Less than a month later, I received the news that Ed was now experiencing that wonder face-to-face.
Ed Sinke wasn’t great in the eyes of either the ancient world or the modern one. Not by exploits, notoriety, fame, or even countries visited and sermons given. Ed had more in common with the quiet, unknown, and forgotten people of the world.
But, in God’s eyes, Ed lived a great life.
Why? Because greatness is not measured in heaven by talent, notoriety, or accomplishment. Greatness is determined by the amount of love we have for Jesus–the Greatest Person of all time. We learn this truth from 1 Samuel 16:7–when God chose David not because of his personal power and skill–but because he was a “man after God’s own heart.”
In the New Covenant era, that translates into how much you love Jesus Christ and honor Him with your life. Greatness is determined by Who you serve.
That made Ed Sinke a very great man. It can be the same for you and me if we also love Jesus as he did.
Mark Brock, one of the Tyler leaders and good friend, said about Ed: “He was a real father to many in our ministry. He didn’t need a title. Everyone knew they could go to Ed, and he would be available and ready to listen.”
All because of his love for Christ.
I took five copies of my book, River of God:Where Religion Began and Why Grace and Love Will Triumph, to the Montana conference. I prayerfully gave them to a few friends. The one that I knew must receive a copy was Ed Sinke.

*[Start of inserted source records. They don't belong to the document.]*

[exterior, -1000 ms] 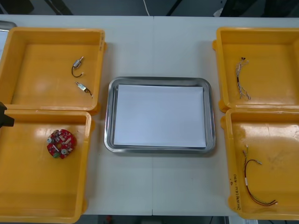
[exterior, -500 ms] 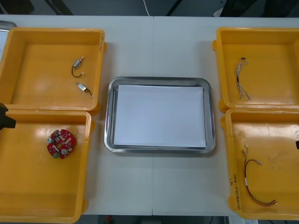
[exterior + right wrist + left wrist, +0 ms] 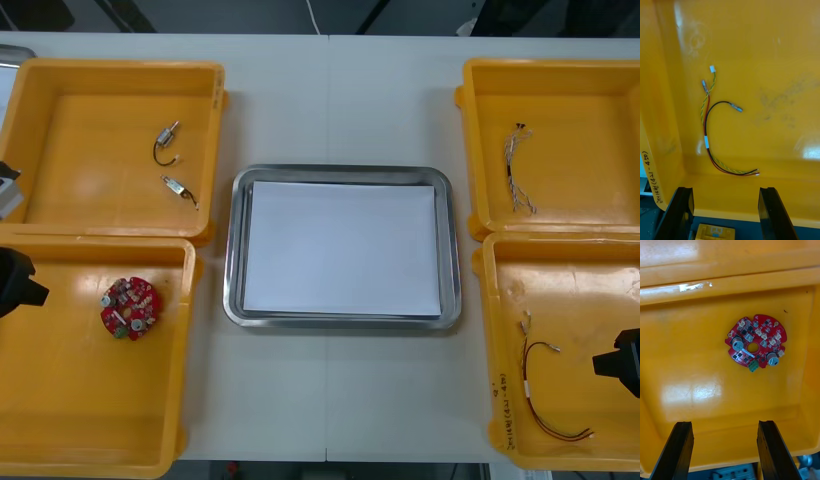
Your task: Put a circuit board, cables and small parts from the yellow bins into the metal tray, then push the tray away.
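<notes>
Both released tools had crept inward, left tool (image 3: 724, 425) nearing the round red circuit board (image 3: 755, 343), right tool (image 3: 725, 191) the red-and-yellow cable (image 3: 706, 141); seemingly the approach step, lowering needed next.

— What carries everything?
— A pale bench (image 3: 330, 100), off-white and matt, running out past both sides of the front view
— One piece?
— Two, it seems. A thin seam (image 3: 328, 110) runs from its far edge to its near edge, about the middle
— And beyond it?
— Past the far edge lies a dark strip of room (image 3: 250, 15) with slanting dark shapes I cannot make out, and a thin white cord (image 3: 311, 14) crossing it
— The floor?
— Under the near edge there is a narrow dark band (image 3: 330, 470), too little to tell
— Light?
— Even, from above; shadows on the bench are faint and soft
</notes>
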`<action>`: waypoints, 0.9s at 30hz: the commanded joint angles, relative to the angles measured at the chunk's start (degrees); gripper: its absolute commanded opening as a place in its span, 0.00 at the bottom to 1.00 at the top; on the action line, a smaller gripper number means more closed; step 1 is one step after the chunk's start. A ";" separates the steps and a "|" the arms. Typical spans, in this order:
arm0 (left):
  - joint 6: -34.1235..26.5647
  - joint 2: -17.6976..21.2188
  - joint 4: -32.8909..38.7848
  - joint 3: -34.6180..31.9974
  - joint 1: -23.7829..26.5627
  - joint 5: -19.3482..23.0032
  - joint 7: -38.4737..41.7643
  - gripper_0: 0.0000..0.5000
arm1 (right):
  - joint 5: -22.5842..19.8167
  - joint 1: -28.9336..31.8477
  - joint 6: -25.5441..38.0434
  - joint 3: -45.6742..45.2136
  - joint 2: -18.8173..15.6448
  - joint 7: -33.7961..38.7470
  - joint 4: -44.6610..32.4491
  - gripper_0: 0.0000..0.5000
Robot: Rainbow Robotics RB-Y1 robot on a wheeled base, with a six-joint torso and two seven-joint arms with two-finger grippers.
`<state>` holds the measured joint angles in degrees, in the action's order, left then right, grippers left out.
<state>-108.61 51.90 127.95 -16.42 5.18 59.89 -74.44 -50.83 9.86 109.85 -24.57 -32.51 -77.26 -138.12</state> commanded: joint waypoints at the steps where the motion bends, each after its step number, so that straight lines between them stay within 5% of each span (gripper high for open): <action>1: 4.10 2.94 2.39 0.60 -4.03 0.84 -10.02 1.00 | 1.52 3.67 0.15 1.36 1.48 2.56 -2.06 1.00; 7: 12.10 3.47 2.75 2.80 -7.55 1.02 -14.50 1.00 | 3.63 5.34 -2.89 4.44 1.66 2.82 -2.06 1.00; 12: 19.31 4.79 3.27 6.49 -9.75 0.14 -15.38 1.00 | 9.96 5.34 -5.35 8.22 2.80 2.91 -2.06 1.00; 27: 27.66 5.14 3.18 15.89 -9.92 -3.99 -17.05 1.00 | 21.56 6.92 -11.50 16.13 7.37 3.61 -1.53 1.00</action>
<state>-82.50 54.81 129.34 -2.49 -3.41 57.16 -87.52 -31.02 14.09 100.76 -11.14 -25.90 -76.13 -138.42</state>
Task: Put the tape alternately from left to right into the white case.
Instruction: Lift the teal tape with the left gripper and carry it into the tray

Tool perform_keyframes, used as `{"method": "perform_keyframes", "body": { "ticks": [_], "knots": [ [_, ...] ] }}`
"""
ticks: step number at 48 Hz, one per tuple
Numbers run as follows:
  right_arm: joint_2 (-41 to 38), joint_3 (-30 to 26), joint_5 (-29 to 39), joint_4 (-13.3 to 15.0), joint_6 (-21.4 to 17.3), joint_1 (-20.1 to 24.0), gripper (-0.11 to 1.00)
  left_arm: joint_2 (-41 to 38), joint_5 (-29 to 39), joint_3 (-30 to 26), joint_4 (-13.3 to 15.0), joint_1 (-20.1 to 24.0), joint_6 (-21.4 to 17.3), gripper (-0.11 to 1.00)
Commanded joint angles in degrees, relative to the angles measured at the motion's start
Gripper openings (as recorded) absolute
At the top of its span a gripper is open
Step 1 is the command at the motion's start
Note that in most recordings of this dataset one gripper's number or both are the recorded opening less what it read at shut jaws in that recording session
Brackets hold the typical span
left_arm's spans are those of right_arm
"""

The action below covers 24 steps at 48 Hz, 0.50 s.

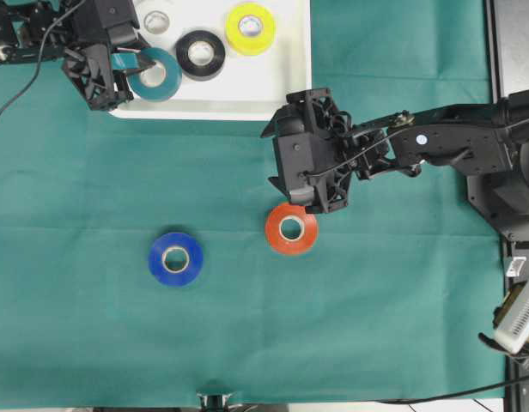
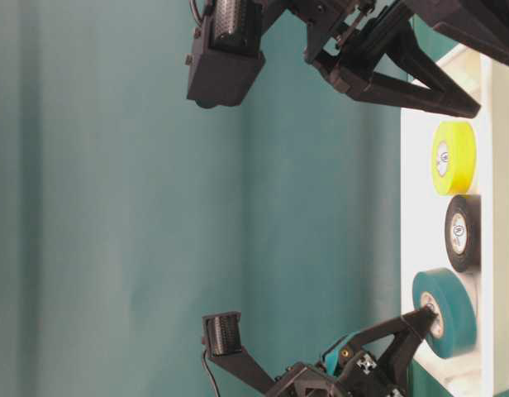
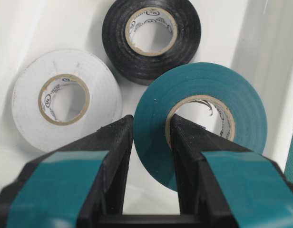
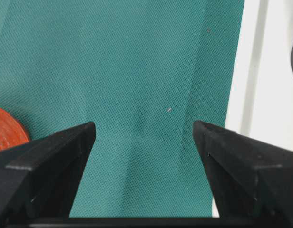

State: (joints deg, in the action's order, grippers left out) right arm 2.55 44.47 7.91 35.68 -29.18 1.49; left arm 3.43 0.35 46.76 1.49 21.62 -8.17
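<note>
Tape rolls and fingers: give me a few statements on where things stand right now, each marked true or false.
1. The left gripper is shut on the teal roll. True.
2. The red roll lies in the white case. False: it lies on the green cloth.
3. The right gripper is open and holds nothing. True.
4. The blue roll is stacked on the red one. False: they lie apart.
5. The black roll is in the case. True.

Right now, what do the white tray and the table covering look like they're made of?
The white tray: likely smooth plastic, with soft reflections on its wall in the left wrist view. The table covering: seemingly matte green woven cloth, with a fine mesh texture in the right wrist view and faint creases.
</note>
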Motion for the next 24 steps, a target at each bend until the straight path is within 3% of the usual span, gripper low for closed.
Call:
{"method": "perform_keyframes", "body": {
  "ticks": [1,7,17,21,24],
  "knots": [
    [1.4,-0.4,-0.4,0.0,-0.1,0.1,0.85,0.9,1.0,-1.3,0.0,0.1,0.2,0.22],
    [1.4,-0.4,-0.4,-0.1,-0.1,0.1,0.85,0.9,3.3,-1.8,0.0,0.1,0.2,0.28],
    [1.4,-0.4,-0.4,0.0,-0.1,0.1,0.85,1.3,3.5,-1.8,0.0,0.1,-0.1,0.87],
    [1.4,-0.4,-0.4,-0.1,-0.1,0.1,0.85,1.6,3.5,-1.8,0.1,0.1,-0.2,0.99],
    [1.4,-0.4,-0.4,0.0,-0.1,0.1,0.85,1.8,3.5,-1.8,0.0,0.1,-0.2,1.0]
  ]
}}
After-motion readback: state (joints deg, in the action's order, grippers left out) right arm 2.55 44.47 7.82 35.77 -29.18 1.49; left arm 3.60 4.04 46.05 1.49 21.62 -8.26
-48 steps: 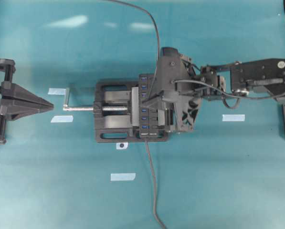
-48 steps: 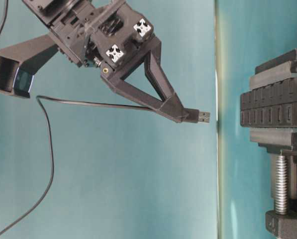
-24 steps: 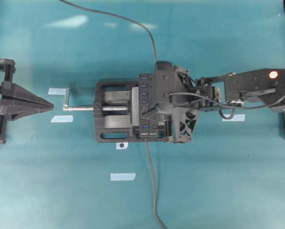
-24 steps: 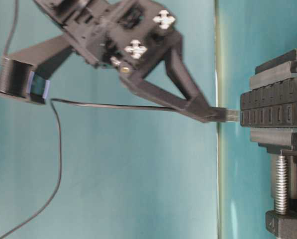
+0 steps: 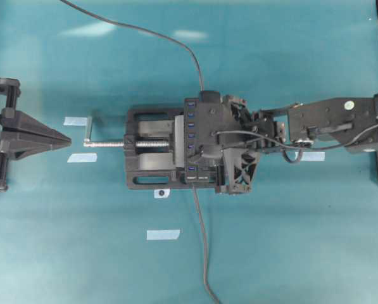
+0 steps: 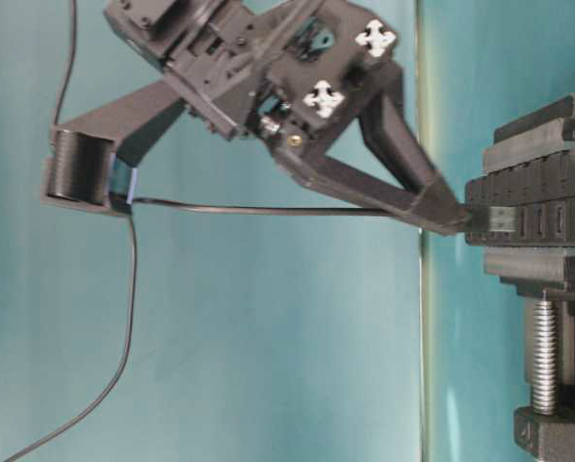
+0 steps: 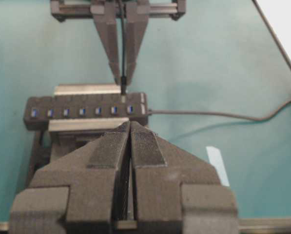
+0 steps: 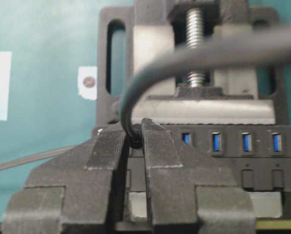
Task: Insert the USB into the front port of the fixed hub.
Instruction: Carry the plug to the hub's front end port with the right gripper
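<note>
My right gripper (image 6: 451,214) is shut on the USB (image 6: 494,219), whose metal end meets the port row of the fixed hub (image 6: 537,207). How deep it sits I cannot tell. From overhead my right gripper (image 5: 200,152) covers the near half of the hub (image 5: 190,123) and hides the plug. In the right wrist view the fingers (image 8: 155,146) pinch the plug's cable end (image 8: 134,140) over the hub (image 8: 242,144). My left gripper (image 5: 65,138) is shut and empty, far left of the hub. It also shows in the left wrist view (image 7: 130,127), facing the hub (image 7: 77,111).
The hub is clamped in a black vise (image 5: 147,158) with a silver screw handle (image 5: 87,133). The hub's own cable (image 5: 201,240) runs toward the front edge. The USB's cable (image 5: 144,28) trails to the back. Several tape strips (image 5: 162,235) lie on the teal table.
My right gripper has carried the USB down and across to the hub. One second ago the plug hung well clear of it; now its end is at the port row. The left arm has not moved.
</note>
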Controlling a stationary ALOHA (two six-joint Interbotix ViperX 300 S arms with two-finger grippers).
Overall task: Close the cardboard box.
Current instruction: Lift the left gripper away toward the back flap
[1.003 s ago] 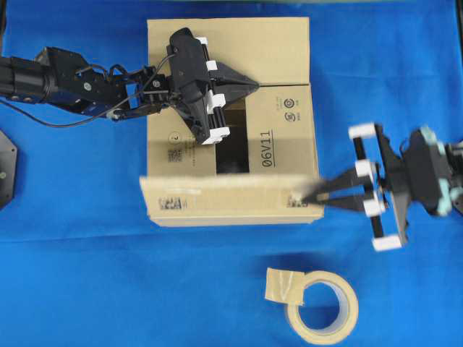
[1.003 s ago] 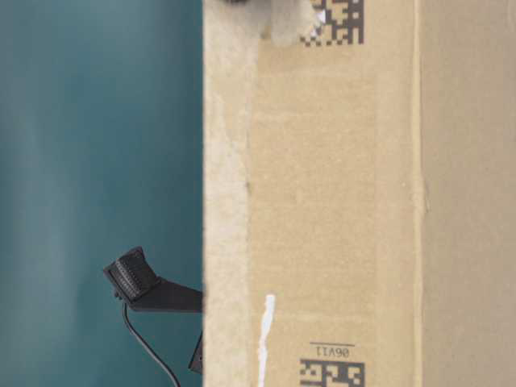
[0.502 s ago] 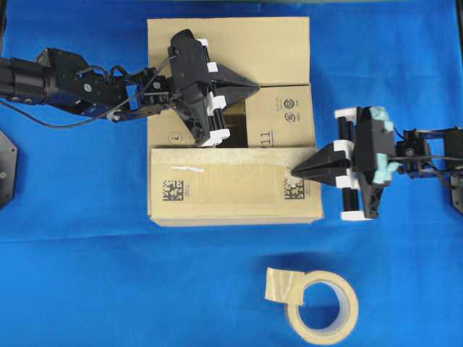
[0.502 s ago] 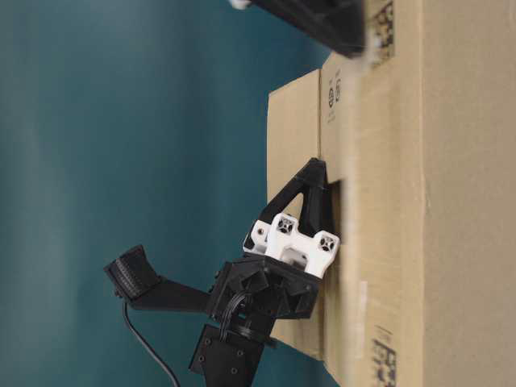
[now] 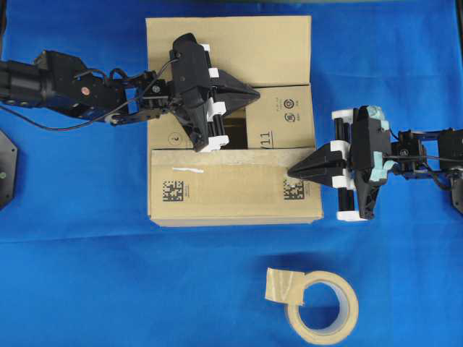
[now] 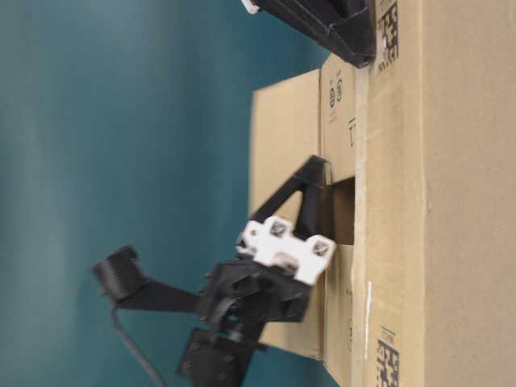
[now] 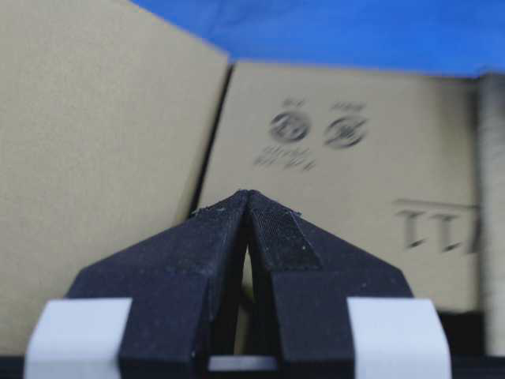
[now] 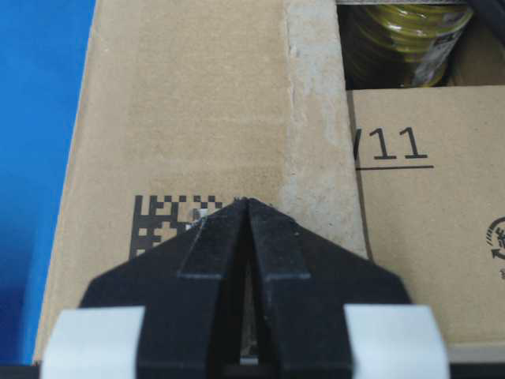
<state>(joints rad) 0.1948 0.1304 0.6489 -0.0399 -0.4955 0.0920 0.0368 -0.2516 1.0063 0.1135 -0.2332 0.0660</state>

I hope he enjoyed it on the plane home or during the last three weeks of his life. It ends with this request:
“Come up on a nearby ledge and gaze at the vast beauty of the River…Through the revelation and love of Jesus Christ you’ve found the eternal, life-changing waters that are full of truth, grace and love. Welcome home to the River of God.”
Then, I ask seekers to “dive in!”
I guess Ed didn’t really need the book. He’s made the biggest splash of his life into the open arms of God.
Ed lived a great life because of Who he knew, loved and served.
Since the greatest form of admiration (honor) is imitation, we would all do well to follow his GREAT example.